Good morning, @dgordillo, I’ve been thinking about you so much over the past few days. Has there been any change in your husband’s decision not to return to his oncologist?
This has to incredibly emotional and difficult for you to cope with his reluctance to continue treatments. Have you at least been able to get in touch with his doctor to help you with some options such as palliative care or hospice, when the time comes? This is as much for you as it is your husband. These services can help patients cope with pain management, counseling, personal care and offer support to family members.

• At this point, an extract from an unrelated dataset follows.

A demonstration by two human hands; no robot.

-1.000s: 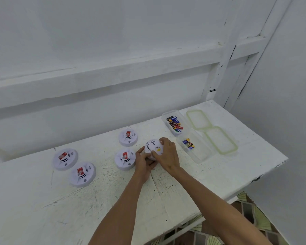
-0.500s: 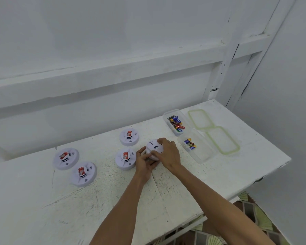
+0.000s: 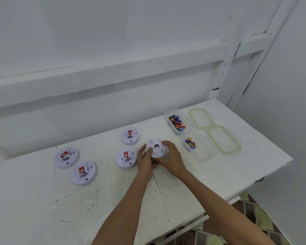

Hello, @dgordillo. This is not an easy situation with your husband. There may be some treatments available other than the two you mentioned. But if he’s not willing to take the meds then sadly, the cancer cells in his blood will continue to proliferate.
His next option would be to talk with his oncologist about palliative care and eventually hospice. This will have to be done in person though.
I don’t know what you can do if he refuses to see a doctor again. At some point his disease will progress to where he’ll most likely need hospitalization because this will be beyond what you can handle at home.
His refusal to see a doctor is hurting you as well. I think being the caregiver for a terminally ill loved one can be one of the most emotionally and physically draining responsibilities we ever have. So I hope you can convince your husband to at least seek out palliative care. He will be given pain meds to manage his discomfort and anxiety.
Palliative care is not hospice. But the reality is that there will also need to be some end of life discussions taking place soon. This won’t get better on its own. I’m so sorry that this is falling on your shoulders. If he won’t go, perhaps you can call his doctor’s office and have a talk with the doctor or NP to see what your next steps might be.
Palliative care is specialized medical care that focuses on providing relief from pain and other symptoms of a serious illness. It can help improve quality of life for people and their families. Here’s a little information about palliative care. It is different than hospice.
https://www.mayoclinic.org/tests-procedures/palliative-care/about/pac-20384637
Do you think your husband would consider palliative care?